Caminhando pelo morno corredor do segundo andar, iluminado por uma grande janela ao fundo, Ayasaka percebeu que a casa estava mergulhada no silêncio da madrugada.
— Acho que acordei cedo demais. — Comentou Ayasaka, observando as portas fechadas ao seu redor. — Talvez eu tome um banho e dê uma volta. — Concluiu, tocando o queixo.
Direcionando-se à sala de banho, Ayasaka despiu-se e adentrou a banheira de águas mornas, encontrando conforto mesmo em uma manhã quente.
— O que foi aquilo? Uma floresta? — Ayasaka se questionou, olhando para cima enquanto afundava na água até o pescoço. — Mais um mistério inexplicável para Mio Ayasaka. Se já não me faltava coisa para fazer, agora é que não falta mesmo.
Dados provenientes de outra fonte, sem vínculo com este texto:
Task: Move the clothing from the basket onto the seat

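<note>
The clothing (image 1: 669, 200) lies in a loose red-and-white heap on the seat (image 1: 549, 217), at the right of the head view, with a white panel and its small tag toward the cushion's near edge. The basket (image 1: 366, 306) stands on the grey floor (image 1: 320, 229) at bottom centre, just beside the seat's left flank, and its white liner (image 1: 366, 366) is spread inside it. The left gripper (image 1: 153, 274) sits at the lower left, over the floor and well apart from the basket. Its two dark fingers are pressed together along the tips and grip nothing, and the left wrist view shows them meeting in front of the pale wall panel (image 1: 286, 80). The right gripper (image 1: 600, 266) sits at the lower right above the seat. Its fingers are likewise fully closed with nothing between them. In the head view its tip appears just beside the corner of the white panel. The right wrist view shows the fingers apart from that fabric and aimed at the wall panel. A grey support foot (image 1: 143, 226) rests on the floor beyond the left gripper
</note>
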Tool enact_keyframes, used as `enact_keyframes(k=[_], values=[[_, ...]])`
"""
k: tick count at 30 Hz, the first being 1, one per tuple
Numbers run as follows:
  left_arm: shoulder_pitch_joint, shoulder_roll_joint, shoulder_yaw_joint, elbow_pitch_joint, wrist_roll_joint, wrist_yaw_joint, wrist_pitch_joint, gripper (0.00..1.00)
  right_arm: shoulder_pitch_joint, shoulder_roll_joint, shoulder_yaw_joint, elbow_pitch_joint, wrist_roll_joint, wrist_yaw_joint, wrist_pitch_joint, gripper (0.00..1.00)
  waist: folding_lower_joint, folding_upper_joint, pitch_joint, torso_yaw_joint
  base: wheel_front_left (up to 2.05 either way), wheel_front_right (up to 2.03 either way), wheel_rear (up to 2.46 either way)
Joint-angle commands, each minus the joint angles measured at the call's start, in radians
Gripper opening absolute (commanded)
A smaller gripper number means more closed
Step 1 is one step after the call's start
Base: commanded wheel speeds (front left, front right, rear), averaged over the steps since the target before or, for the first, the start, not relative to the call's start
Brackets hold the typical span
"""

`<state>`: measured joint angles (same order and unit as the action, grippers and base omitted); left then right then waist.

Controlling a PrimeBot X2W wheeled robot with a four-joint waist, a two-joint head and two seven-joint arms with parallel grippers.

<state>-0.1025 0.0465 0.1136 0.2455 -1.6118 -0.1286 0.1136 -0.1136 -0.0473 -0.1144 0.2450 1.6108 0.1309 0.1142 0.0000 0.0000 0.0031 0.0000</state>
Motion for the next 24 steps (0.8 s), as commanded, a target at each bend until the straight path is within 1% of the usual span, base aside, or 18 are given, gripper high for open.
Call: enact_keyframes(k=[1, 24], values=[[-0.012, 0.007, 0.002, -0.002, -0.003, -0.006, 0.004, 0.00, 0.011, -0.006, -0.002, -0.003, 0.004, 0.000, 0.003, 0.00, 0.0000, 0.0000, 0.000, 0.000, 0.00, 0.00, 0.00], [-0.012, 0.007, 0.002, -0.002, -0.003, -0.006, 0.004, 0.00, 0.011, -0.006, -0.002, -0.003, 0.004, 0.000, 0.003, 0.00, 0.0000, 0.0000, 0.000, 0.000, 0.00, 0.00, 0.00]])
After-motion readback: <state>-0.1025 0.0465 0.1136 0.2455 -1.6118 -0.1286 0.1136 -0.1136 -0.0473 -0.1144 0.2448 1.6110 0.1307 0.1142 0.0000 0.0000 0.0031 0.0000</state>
Ainda imersa em pensamentos, Ayasaka saiu da água, vestiu seu característico manto azul e se preparou para enfrentar mais um dia no mundo alternativo.
— Certo… vamos lá — Ayasaka abriu a porta da frente da casa, Kazewokiru já em suas costas, deparando-se com um dia claro e ensolarado na movimentada rua, repleta de pessoas circulando.
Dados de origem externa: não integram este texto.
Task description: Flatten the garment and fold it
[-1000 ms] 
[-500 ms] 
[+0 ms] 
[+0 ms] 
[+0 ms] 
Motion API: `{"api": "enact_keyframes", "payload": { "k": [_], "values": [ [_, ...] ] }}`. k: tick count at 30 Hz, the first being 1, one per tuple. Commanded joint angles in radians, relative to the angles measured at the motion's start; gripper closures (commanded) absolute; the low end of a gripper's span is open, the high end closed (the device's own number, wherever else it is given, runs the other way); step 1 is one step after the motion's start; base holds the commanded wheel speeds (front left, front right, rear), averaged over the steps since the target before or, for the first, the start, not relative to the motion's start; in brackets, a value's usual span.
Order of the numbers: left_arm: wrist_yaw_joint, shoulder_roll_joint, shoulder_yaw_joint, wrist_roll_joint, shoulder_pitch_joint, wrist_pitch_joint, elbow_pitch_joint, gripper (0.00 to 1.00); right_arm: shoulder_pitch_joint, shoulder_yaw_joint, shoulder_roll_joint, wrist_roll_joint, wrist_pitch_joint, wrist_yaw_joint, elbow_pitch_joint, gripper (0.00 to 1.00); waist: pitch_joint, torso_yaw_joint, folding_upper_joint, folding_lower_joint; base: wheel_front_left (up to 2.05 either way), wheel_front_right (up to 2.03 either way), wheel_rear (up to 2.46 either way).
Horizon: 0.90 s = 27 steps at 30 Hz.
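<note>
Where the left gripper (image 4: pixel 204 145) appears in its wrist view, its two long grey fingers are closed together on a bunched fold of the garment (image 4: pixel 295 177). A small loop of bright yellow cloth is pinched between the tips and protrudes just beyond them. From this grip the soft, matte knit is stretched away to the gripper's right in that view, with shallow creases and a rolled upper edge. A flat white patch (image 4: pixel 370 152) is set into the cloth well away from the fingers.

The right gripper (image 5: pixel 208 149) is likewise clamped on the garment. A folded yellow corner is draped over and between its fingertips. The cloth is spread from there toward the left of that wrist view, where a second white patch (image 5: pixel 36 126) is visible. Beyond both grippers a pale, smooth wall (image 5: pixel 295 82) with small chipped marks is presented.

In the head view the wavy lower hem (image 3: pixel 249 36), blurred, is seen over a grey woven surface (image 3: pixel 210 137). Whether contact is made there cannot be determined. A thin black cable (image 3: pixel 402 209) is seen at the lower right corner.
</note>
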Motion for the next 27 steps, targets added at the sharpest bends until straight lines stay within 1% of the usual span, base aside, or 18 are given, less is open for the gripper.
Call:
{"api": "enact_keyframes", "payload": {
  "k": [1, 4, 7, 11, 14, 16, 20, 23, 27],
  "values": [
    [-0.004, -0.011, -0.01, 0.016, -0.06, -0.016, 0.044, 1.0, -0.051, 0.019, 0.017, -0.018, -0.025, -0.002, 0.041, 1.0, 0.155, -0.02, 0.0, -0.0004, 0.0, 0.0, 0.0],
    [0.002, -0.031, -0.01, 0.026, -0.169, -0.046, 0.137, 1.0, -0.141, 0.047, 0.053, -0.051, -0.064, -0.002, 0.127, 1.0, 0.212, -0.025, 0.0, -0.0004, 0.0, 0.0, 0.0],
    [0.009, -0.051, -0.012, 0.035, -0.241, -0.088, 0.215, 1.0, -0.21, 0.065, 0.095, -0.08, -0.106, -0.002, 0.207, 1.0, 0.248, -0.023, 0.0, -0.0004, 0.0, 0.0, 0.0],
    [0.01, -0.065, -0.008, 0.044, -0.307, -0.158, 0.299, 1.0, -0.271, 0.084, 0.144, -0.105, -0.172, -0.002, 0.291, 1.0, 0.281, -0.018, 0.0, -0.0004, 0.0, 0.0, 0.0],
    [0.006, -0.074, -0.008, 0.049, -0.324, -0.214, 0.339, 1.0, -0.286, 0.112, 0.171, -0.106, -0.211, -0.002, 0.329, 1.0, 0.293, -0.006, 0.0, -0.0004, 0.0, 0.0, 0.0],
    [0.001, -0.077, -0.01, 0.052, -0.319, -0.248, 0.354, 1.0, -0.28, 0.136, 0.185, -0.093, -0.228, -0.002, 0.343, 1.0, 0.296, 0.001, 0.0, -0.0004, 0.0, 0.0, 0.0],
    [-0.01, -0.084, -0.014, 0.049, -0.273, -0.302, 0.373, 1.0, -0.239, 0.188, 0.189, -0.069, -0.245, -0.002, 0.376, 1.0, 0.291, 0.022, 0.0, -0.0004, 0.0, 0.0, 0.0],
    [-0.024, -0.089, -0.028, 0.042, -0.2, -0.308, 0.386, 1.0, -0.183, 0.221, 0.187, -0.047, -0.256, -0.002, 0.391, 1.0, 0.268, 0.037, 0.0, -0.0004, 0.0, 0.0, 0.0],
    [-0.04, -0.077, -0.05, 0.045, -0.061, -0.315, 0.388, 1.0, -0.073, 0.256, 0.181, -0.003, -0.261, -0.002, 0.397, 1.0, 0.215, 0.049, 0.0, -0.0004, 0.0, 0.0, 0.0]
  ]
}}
O objetivo da garota era deixar o vilarejo e encontrar Fos para conversar com o dragão.
Caminhando pela movimentada rua central do vilarejo, onde se concentrava o comércio diversificado, Ayasaka observava joias, utensílios e alimentos sendo negociados.
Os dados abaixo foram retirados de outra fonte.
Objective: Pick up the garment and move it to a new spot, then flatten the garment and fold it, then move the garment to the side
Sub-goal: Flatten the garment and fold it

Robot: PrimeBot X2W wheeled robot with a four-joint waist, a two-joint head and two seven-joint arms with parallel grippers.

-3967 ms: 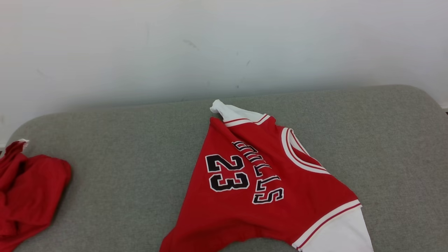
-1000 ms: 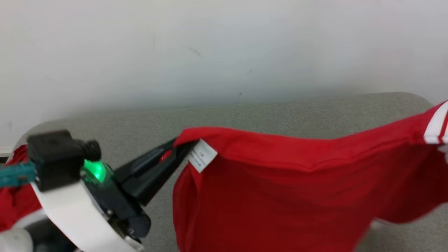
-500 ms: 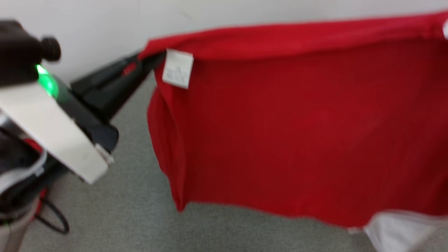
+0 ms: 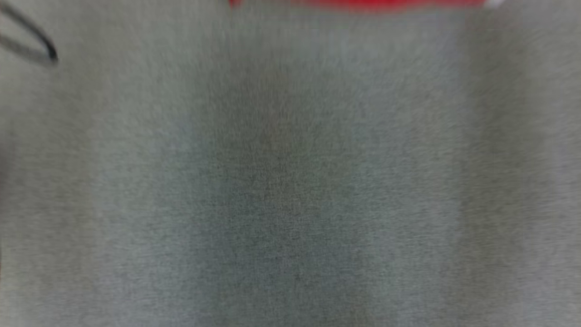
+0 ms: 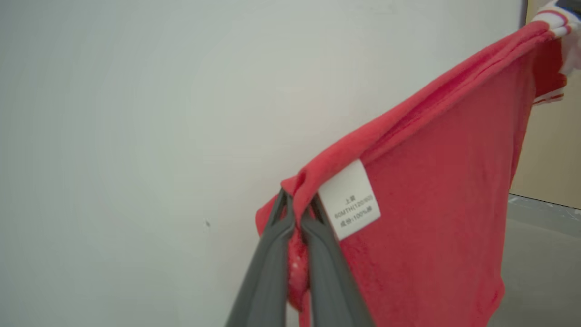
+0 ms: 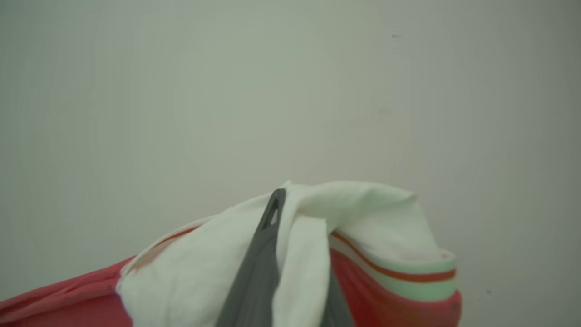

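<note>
One red soft-cloth garment (image 5: 431, 204) with white, red-striped sleeves hangs in the air in front of a plain white wall (image 5: 136, 136), stretched between two grippers.

In the left wrist view the left gripper (image 5: 297, 204) has its two long dark grey fingers pressed together on one red corner of the cloth. A single small white rectangular care label (image 5: 349, 200), printed with grey text, sits just beside the fingertips. From that corner the garment's top edge runs up and away to the far corner, where one white striped sleeve end (image 5: 551, 13) shows. Behind the cloth are a beige panel (image 5: 551, 150) and a strip of grey floor (image 5: 540, 254).

In the right wrist view the right gripper (image 6: 295, 213) is clamped on one white sleeve (image 6: 204, 272). One of its dark fingers (image 6: 265, 245) lies on the outside of the cloth, and the second is mostly wrapped in a fold of it. A pale cuff band (image 6: 408, 263) with one thin red stripe curls just beside the fingers, with red body cloth under it.

The head view is heavily blurred. It looks down on a grey woven cushion surface (image 4: 290, 181). A thin red strip (image 4: 354, 3) along the top edge is probably the garment's lower edge; whether it touches the cushion I cannot tell. One dark cable loop (image 4: 45, 50) lies at the upper left.
</note>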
— Eu ainda não entendo como uma vila pode ter um comércio tão forte sem nenhum tipo de moeda, esse Raxy é complicado, cara! — Ayasaka reclamou, mão na nuca, observando a agitação do mercado ao ar livre.
— Ei! Moça do violão! — Uma voz fina cortou o tumulto, enquanto algo agarrava o largo manto de Ayasaka.
— Hã? — Ayasaka, desatenta, olhou para baixo na direção do fraco puxão em sua roupa.
Duas pequenas garotas encaravam Ayasaka, seus olhos brilhando enquanto observavam a barda. Desentendida com a ação repentina, Ayasaka notou algo peculiar nessas crianças. Cada uma possuía um par de orelhas fofas acima da cabeça, semelhantes às de Tuphi, mas com uma aparência mais felina.
— Moça, você é a barda que tem um dragão maneirasso né? — Uma das garotinhas perguntou destemidamente, sua fina cauda cinza se equilibrando atrás dela. Na ponta da cauda, um laço branco um pouco amarrotado.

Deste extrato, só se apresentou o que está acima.